◆ **Task statement**
Give back exactly the lines of the material below, starting with the line with "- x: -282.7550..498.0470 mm" and going on through the line with "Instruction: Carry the".

◆ **Records for this exercise**
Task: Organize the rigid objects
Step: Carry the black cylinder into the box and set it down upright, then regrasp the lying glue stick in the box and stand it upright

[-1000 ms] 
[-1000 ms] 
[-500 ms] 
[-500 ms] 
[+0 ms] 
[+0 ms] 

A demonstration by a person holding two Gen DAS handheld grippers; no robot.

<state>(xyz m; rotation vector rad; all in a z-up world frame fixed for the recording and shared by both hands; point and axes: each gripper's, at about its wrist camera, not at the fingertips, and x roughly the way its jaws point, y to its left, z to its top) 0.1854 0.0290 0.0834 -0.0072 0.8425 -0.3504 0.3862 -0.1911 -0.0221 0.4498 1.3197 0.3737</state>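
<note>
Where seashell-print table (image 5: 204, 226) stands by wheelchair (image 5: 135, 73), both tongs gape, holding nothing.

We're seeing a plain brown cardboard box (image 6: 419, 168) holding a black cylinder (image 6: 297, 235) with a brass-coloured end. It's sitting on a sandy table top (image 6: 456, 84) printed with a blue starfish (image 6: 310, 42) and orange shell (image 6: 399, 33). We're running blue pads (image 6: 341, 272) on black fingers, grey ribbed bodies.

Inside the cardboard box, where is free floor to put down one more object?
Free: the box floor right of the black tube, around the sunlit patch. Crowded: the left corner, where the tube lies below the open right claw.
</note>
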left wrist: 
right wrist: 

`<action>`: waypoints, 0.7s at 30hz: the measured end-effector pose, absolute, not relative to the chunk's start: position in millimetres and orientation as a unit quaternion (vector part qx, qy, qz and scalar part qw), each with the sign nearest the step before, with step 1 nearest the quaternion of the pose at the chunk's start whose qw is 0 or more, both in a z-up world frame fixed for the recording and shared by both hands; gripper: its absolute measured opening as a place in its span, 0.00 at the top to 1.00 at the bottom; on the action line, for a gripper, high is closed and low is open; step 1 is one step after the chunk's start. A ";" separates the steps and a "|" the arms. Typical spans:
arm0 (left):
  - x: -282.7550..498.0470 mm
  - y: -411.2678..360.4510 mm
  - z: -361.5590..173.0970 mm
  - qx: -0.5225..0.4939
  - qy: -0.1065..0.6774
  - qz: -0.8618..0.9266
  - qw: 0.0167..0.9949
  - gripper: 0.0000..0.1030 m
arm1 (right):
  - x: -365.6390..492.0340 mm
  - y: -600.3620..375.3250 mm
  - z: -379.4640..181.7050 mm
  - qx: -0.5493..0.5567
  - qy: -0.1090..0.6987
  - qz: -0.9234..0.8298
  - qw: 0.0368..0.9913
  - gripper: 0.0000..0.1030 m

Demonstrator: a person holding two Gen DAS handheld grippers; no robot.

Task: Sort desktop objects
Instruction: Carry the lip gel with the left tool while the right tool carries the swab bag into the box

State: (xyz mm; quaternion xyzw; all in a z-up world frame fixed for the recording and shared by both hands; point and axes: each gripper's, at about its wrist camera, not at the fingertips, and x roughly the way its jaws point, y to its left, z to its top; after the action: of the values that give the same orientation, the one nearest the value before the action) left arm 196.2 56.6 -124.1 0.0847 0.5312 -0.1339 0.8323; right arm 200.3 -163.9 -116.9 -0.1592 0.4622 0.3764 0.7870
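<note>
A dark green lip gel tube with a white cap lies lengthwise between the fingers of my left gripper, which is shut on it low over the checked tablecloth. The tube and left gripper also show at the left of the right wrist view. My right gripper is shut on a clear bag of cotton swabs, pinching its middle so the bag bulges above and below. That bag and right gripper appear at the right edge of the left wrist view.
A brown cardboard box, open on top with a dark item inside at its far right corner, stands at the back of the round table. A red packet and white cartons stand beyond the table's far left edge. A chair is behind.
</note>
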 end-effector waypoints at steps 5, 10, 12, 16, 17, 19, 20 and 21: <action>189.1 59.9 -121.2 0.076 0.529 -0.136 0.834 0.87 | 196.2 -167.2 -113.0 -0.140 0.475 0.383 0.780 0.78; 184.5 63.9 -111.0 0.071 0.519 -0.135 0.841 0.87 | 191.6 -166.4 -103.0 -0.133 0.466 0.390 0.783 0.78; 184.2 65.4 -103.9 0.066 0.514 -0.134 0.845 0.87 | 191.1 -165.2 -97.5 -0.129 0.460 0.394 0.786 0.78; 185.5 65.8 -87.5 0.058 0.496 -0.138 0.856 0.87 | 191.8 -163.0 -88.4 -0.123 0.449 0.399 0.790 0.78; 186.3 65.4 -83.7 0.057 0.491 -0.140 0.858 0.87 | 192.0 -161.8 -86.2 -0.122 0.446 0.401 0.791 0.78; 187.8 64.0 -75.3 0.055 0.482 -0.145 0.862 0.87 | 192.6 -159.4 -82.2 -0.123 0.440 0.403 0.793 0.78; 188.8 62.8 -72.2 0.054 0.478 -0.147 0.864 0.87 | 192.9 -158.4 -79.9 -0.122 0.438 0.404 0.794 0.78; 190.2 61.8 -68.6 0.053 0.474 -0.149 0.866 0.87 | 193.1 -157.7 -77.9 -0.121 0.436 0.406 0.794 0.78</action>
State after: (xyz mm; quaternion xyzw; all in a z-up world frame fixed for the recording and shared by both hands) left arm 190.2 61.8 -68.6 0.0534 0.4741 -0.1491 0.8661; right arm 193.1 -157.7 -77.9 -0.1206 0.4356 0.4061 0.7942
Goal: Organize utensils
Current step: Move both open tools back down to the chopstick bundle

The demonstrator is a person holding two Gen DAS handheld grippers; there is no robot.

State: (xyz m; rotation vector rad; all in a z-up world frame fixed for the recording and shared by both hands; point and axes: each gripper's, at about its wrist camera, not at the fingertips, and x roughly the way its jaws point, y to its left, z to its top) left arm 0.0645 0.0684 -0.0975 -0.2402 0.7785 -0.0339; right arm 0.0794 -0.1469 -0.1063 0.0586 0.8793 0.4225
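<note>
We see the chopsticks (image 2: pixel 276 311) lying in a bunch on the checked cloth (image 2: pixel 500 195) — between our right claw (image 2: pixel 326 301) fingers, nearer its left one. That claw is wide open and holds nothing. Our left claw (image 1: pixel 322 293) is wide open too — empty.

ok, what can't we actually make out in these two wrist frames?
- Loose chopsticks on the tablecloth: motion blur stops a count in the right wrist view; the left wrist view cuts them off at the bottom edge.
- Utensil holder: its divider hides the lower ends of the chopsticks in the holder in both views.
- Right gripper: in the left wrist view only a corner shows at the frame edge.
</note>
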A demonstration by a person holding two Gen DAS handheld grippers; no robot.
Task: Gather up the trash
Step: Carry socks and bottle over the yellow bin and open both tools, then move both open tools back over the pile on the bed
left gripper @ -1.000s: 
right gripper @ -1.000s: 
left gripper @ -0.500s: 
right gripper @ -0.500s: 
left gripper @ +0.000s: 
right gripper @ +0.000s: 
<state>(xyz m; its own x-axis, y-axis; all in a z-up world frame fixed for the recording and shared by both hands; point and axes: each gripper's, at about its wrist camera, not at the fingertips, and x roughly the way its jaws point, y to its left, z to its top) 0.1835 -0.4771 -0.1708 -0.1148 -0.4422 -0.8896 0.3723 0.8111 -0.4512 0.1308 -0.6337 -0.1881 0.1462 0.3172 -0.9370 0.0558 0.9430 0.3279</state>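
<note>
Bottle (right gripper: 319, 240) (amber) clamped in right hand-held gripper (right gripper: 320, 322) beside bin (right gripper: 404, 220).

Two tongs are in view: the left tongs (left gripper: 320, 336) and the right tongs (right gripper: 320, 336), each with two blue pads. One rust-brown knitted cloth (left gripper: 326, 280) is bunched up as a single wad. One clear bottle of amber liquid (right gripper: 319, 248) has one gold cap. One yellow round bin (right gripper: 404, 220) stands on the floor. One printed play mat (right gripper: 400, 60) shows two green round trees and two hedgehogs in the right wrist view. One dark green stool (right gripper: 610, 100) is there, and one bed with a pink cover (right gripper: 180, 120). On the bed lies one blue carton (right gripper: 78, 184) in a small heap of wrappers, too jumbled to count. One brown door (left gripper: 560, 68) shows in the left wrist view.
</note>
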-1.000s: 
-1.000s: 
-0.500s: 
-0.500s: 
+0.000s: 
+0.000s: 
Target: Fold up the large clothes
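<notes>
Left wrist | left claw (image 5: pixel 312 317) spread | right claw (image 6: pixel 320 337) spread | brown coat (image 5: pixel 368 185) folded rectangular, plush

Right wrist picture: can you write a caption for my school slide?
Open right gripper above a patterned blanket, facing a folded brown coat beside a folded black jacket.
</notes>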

◆ **Response box**
  - x: -282.7550..498.0470 mm
  - y: -411.2678..360.4510 mm
  - z: -361.5590..173.0970 mm
  - qx: -0.5225..0.4939
  - qy: -0.1065..0.6774
  - qz: -0.8618..0.9266
  - qw: 0.0167..0.9949
  - gripper: 0.0000..0.1030 m
arm1 (right):
  - x: -365.6390..492.0340 mm
  - y: -600.3620..375.3250 mm
  - z: -379.4640..181.7050 mm
  - qx: -0.5493..0.5567
  - qy: -0.1090..0.6987
  - qz: -0.9234..0.8298
  - qw: 0.0368..0.9913
  - gripper: 0.0000..0.1030 m

Demonstrator: a person holding two Gen DAS handheld grippers; no robot.

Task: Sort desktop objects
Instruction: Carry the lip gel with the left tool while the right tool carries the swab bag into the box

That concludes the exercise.